Under the arbor, men wear shiny dress shoes and suits, and women wear brightly colored, wide-brim hats. Generations of families sit under ceiling fans as they listen to Bible studies on Sunday morning before the sermon and call-and-response worship songs. Surrounding the arbor are about 100 homes, one- or two-story wooden cabins with porch benches and, usually, painted-on numbers. These structures are called “tents,” a remnant of camp meetings’ early years, when those were what families pitched and slept in. The tents are equipped with the essentials—running water, electricity, fans or an air conditioner, beds, and, most important, space for cooking feasts.



Minuette Floyd

Floyd’s father attended camp meetings his whole life until his death in 2008.

Congregants cook in their tents, bring meals from home, and visit concession stands that sell hotdogs, country ham, chili cheese fries, fried croaker, and more. Out of a half-dozen booths, Mrs. Emma Sloan’s snowballs are what come to Floyd’s mind first (her favorite flavor was grape). “When I returned to camp as an adult,” Floyd recalls, “she was still out there.” The price of snowballs had increased from a quarter to a dollar, and Mrs. Sloan’s hair had grown grayer, but she was still serving at Tucker’s Grove until she retired a few years ago. 

On one visit to Tucker’s Grove, Floyd saw a white man with a long beard and glasses taking photographs. She remembers thinking, “I have got to capture this tradition.”

Floyd later learned that man was Raymond Grubb, who has photographed church meetings at Tucker’s Grove on and off since 1994. 

Photographers like Floyd and Grubb document the tradition through different lenses: Floyd, an African-American woman and a professor of art education at the University of South Carolina, has attended church meetings since childhood. She knows the names of the individuals she photographs; she’s watched them age. Grubb is a native of North Carolina and a working fine artist and commercial photographer. While he’s spent years building relationships at Tucker’s Grove, his role is that of observer, not participant. 

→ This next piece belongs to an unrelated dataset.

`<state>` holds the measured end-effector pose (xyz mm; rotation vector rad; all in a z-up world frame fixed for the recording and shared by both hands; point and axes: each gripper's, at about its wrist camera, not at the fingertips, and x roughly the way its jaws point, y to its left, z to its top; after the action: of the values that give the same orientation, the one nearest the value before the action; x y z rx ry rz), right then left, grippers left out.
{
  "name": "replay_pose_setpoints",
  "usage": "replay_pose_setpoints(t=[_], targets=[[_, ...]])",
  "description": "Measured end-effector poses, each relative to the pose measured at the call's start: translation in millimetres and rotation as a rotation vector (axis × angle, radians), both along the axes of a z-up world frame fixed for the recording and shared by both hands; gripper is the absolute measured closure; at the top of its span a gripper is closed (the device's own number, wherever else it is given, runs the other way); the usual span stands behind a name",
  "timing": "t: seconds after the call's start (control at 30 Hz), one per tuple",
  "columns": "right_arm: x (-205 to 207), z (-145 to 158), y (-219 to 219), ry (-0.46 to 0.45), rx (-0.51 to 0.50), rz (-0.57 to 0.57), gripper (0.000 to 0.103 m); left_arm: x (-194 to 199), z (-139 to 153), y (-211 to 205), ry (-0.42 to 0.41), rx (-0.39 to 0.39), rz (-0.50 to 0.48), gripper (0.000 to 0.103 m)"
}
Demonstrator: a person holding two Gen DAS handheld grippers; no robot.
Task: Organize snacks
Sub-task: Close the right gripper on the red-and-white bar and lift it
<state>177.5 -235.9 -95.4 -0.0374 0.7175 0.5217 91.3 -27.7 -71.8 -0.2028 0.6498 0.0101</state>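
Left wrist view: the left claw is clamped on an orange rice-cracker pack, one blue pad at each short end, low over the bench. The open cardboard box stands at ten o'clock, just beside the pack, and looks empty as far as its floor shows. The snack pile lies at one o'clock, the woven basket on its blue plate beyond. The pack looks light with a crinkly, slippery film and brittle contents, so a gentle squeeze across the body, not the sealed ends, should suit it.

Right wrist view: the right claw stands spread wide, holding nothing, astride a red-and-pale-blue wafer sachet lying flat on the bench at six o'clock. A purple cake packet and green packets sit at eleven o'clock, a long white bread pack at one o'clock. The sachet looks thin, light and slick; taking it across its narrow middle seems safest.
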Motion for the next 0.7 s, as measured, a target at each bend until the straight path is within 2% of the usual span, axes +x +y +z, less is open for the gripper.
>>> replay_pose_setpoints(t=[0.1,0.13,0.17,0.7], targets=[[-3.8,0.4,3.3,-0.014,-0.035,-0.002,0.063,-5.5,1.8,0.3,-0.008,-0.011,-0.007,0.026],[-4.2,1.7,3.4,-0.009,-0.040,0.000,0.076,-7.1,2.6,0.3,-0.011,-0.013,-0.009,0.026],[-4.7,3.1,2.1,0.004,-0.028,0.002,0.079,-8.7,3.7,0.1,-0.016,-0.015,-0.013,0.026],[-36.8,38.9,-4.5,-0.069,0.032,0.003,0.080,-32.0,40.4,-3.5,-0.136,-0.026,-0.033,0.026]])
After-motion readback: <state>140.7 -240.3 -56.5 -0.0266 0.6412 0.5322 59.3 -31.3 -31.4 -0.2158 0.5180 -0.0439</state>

Floyd began taking photographs with a Canon AE-1 and black-and-white film; she used a Nikon D7000 for her recent work, which includes videos. In her photos, she concentrates on the arbor and moments of light in camp meetings—a bare lightbulb that hangs from the arbor’s roof or a table lamp in the corner of a tent.

Minuette Floyd

The arbor.

Many of Grubb’s photos have a grainy quality because of the Tri-X film he used to shoot in black and white in lower light. His photographs capture fleeting moments and illustrate the movement and excitement around camp meetings—a child skipping down an alleyway, a women clapping with her eyes closed in mid-song. 

A few years ago, Floyd brought a handful of disposable cameras to a camp meeting. She handed them to children around the campground, teaching them how to wind the camera’s gear and take photos. “I talked to them about the importance of documenting and recording their family histories,” she says. “They went out and took photos through their own lens.”